A Laval (Mayenne), le manque de médecins a contraint l’établissement à dépister les patients pendant huit nuits durant le mois de mai. Selon Maxime Lebigot, infirmier au centre hospitalier et secrétaire adjoint Force ouvrière, 91 postes sont vacants sur les 2.257 emplois de l’établissement, en raison de « démissions, demandes de disponibilité ou arrêts de travail ».
Que dit le gouvernement ?
Olivier Véran estime que cette tension à l’hôpital n’est pas liée à un « problème de salaire », mais à un manque « d’organisation » : « Il y a des postes, il y a des budgets, il y a de l’argent, il y a des salaires qui ont été augmentés à recruter ces soignants », a assuré le ministre de la Santé. Pour lui, la crise est principalement liée à « un problème d’organisation, de bureaucratie, de lourdeur administrative », à « un problème de fatigue » et à une « surcharge très importante » de travail liée à ces deux dernières années de pandémie.
Le ministre pointe également un renforcement des déserts médicaux provoqués par le numerus clausus. Aboli en 2020, ce quota d’étudiants admis en deuxième année de médecine a réduit le nombre de médecins libéraux et entraîné « un report plus important » des patients aux urgences.
Que disent les soignants ?
« Les difficultés actuelles témoignent de tous les dysfonctionnements rencontrés dans le secteur de la santé depuis des années », dénonce Rémi Salomon, président de la Conférence des commissions médicales d’établissement (CME) du CHU. Il énumère : manque de personnel, difficultés pour les patients à trouver un rendez-vous avec un médecin de ville, manque de lits dans les « structures aval », dans les établissements de « soins de suite ». « Nous avons des lits brancards dans les couloirs dans lesquels les patients peuvent passer plus de 24 heures dans des conditions indignes », illustre-t-il, avant de déplorer : « Le soignant a le sentiment d’être maltraité. »
Pour l’infirmier Maxime Lebigot, président de l’Association des citoyens contre les déserts médicaux, « la crise de l’urgence » est la « conséquence de l’épuisement des soignants ces vingt dernières années ». Mais « le coup de grâce a été le Covid » et les vagues épidémiques à l’hôpital.

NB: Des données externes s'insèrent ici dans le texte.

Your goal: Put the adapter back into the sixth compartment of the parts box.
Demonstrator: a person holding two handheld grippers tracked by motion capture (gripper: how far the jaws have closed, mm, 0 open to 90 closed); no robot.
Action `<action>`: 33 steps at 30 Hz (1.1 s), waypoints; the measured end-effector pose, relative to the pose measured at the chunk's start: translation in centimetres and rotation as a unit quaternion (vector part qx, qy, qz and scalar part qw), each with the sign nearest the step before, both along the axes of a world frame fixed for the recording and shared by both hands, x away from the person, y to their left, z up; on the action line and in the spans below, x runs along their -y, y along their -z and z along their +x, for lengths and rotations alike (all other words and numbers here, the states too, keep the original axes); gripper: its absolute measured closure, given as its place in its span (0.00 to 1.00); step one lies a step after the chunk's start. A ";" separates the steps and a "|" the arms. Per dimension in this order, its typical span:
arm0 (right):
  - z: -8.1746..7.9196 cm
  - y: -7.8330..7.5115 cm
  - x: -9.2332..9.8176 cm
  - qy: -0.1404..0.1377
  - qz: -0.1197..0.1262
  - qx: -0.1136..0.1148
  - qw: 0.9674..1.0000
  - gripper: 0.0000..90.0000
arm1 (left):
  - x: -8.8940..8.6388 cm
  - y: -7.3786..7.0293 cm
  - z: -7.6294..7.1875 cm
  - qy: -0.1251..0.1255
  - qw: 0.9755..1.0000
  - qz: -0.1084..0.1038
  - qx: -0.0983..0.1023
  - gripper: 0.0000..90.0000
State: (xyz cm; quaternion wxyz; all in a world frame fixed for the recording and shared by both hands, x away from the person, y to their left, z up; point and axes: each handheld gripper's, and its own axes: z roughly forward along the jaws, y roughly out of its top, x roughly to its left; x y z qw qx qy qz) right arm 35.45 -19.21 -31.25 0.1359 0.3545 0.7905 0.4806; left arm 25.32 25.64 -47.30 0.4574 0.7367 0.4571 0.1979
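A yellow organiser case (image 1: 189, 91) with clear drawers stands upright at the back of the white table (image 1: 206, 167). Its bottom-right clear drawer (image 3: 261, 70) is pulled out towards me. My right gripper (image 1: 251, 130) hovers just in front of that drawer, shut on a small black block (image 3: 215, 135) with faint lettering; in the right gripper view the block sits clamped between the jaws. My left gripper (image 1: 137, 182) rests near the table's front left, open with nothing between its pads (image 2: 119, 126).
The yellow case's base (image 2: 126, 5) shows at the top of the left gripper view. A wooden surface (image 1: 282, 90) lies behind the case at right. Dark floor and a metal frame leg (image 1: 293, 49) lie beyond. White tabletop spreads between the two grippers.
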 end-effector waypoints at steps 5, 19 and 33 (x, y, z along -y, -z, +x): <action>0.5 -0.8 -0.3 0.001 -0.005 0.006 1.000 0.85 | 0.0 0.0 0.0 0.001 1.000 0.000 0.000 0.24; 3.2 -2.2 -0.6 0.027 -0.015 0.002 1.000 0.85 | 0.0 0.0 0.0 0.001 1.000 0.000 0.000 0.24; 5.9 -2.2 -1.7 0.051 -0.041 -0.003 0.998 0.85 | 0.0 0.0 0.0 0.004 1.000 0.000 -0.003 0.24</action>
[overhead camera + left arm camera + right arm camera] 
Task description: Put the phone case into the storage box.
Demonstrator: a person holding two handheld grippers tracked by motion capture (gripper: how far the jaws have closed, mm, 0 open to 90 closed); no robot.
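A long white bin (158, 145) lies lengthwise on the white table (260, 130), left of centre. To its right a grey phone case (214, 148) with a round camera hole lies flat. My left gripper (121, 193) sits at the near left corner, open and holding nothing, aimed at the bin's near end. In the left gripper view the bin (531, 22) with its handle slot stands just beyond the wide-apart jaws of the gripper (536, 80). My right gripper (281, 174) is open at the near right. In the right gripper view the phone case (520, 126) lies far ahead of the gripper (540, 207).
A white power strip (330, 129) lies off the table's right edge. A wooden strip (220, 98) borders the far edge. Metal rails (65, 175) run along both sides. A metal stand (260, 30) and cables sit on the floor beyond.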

« Tout le dispositif des urgences déraille » et « le pire n’est malheureusement pas derrière mais devant nous… », alerte également le syndicat SUD-Santé-Sociaux du CHU de Bordeaux. On court même à la « catastrophe », s’insurge le médecin urgentiste Patrick Pelloux. « La situation est épouvantable. L’État devient illégal. Selon la loi, tout citoyen doit se trouver à moins de 30 minutes d’un service d’urgence. Quand les gens feront un arrêt cardiaque, il y aura des poursuites judiciaires », prévient-il.
Quelles solutions ?
Il faut d’abord, selon Rémi Salomon, « tout faire pour retenir » les soignants « qui jettent l’éponge car le dévouement a ses limites ». Pour ce soignant, qui reconnaît les acquis, voire insuffisants selon lui, de Ségur de la Santé, la solution réside notamment dans une meilleure rémunération du personnel la nuit, le week-end et les jours fériés. Il faut aussi réintégrer dans les équipes médicales le personnel évincé car non vacciné, estime Patrick Pelloux.
Rémi Salomon préconise enfin « une meilleure coordination entre l’hôpital et la médecine de ville ». Pour l’heure, estime-t-il, « ce sont deux mondes qui se tournent le dos » alors qu’il faudrait « coordonner tous les soignants d’un territoire ».